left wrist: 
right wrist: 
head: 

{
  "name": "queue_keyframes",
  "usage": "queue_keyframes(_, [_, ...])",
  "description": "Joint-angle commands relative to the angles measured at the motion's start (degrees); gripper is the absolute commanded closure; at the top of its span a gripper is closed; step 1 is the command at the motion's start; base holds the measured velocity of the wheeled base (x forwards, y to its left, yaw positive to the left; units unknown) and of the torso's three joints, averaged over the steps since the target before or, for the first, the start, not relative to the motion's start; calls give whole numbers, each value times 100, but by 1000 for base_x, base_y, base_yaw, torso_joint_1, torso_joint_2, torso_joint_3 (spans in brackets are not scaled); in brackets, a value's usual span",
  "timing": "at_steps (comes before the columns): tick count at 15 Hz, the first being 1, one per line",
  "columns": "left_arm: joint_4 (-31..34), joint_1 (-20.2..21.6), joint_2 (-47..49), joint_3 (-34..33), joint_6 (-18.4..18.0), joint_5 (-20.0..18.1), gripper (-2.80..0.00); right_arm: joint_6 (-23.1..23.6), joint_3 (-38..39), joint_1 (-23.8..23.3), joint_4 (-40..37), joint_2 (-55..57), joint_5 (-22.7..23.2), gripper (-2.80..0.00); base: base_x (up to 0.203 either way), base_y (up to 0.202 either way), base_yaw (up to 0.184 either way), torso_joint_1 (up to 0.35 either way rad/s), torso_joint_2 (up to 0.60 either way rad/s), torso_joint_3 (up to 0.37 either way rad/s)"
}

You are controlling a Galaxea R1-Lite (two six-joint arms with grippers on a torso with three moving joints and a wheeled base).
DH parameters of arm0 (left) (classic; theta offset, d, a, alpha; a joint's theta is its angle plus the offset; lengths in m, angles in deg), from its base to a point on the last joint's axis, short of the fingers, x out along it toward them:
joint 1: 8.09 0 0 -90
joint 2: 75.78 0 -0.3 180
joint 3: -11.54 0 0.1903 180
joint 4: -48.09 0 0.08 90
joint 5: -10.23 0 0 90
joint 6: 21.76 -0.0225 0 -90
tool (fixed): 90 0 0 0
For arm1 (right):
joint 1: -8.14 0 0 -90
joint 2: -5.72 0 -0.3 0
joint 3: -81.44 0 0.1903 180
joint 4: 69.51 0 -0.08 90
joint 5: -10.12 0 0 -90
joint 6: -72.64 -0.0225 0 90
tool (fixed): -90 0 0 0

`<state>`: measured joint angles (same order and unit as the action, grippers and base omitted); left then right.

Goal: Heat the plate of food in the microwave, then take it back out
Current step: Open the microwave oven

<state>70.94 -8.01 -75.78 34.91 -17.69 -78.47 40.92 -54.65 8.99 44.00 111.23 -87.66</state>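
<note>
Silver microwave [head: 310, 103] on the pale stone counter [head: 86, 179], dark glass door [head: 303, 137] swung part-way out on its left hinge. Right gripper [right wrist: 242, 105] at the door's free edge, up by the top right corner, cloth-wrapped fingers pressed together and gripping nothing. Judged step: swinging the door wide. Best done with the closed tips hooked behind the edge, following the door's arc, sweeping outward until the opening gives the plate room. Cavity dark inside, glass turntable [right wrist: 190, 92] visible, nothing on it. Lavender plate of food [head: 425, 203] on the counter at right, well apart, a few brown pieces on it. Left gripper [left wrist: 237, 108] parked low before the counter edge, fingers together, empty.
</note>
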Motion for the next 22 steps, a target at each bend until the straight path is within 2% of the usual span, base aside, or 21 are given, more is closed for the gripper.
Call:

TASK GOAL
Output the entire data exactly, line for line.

SOLUTION TO THIS TASK
left wrist: 
right wrist: 
head: 

{
  "name": "queue_keyframes",
  "usage": "queue_keyframes(_, [_, ...])",
  "description": "Joint-angle commands relative to the angles measured at the motion's start (degrees); gripper is the absolute commanded closure; at the top of its span a gripper is closed; step 1 is the command at the motion's start; base holds the measured velocity of the wheeled base (x forwards, y to its left, yaw positive to the left; units unknown) and of the torso's three joints, averaged over the steps since the target before or, for the first, the start, not relative to the motion's start; calls give whole numbers, each value times 100, but by 1000 for base_x, base_y, base_yaw, torso_joint_1, torso_joint_2, torso_joint_3 (spans in brackets are not scaled); in brackets, a value's usual span",
  "timing": "at_steps (comes before the columns): tick count at 15 Hz, the first being 1, one per line",
  "columns": "left_arm: joint_4 (-31..34), joint_1 (-20.2..21.6), joint_2 (-47..49), joint_3 (-34..33), joint_6 (-18.4..18.0), joint_5 (-20.0..18.1), gripper (-2.80..0.00); right_arm: joint_6 (-23.1..23.6), joint_3 (-38..39), joint_1 (-23.8..23.3), joint_4 (-40..37), joint_2 (-55..57), joint_5 (-22.7..23.2), gripper (-2.80..0.00); base: base_x (up to 0.203 either way), base_y (up to 0.202 either way), base_yaw (up to 0.184 either way), torso_joint_1 (up to 0.35 either way rad/s), torso_joint_2 (up to 0.60 either way rad/s), torso_joint_3 (up to 0.37 either way rad/s)"
}

You are controlling a Galaxea R1-Lite (two six-joint arms with grippers on a torso with three moving joints and a wheeled base).
DH parameters of arm0 (left) (classic; theta offset, d, a, alpha; a joint's theta is its angle plus the offset; lengths in m, angles in deg), from its base to a point on the last joint's axis, short of the fingers, x out along it toward them:
joint 1: 8.09 0 0 -90
joint 2: 75.78 0 -0.3 180
joint 3: -11.54 0 0.1903 180
joint 4: -48.09 0 0.08 90
joint 5: -10.23 0 0 90
joint 6: 21.76 -0.0225 0 -90
tool (fixed): 90 0 0 0
For arm1 (right):
joint 1: -8.14 0 0 -90
joint 2: -5.72 0 -0.3 0
joint 3: -81.44 0 0.1903 180
joint 4: 69.51 0 -0.08 90
joint 5: -10.12 0 0 -90
joint 6: -72.64 -0.0225 0 90
tool (fixed): -90 0 0 0

`<state>`: measured joint angles (same order and unit as the action, grippers and base omitted); left then right.

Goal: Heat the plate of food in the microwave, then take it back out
Current step: Open the microwave oven

<state>70.94 -8.01 -75.78 34.91 -17.69 -78.47 40.92 -54.65 8.99 44.00 111.23 -87.66</state>
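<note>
Silver microwave [head: 310, 103] on the pale stone counter [head: 86, 179], dark glass door [head: 303, 137] swung part-way out on its left hinge. Right gripper [right wrist: 242, 105] at the door's free edge, up by the top right corner, cloth-wrapped fingers pressed together and gripping nothing. Judged step: swinging the door wide. Best done with the closed tips hooked behind the edge, following the door's arc, sweeping outward until the opening gives the plate room. Cavity dark inside, glass turntable [right wrist: 190, 92] visible, nothing on it. Lavender plate of food [head: 425, 203] on the counter at right, well apart, a few brown pieces on it. Left gripper [left wrist: 237, 108] parked low before the counter edge, fingers together, empty.
</note>
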Motion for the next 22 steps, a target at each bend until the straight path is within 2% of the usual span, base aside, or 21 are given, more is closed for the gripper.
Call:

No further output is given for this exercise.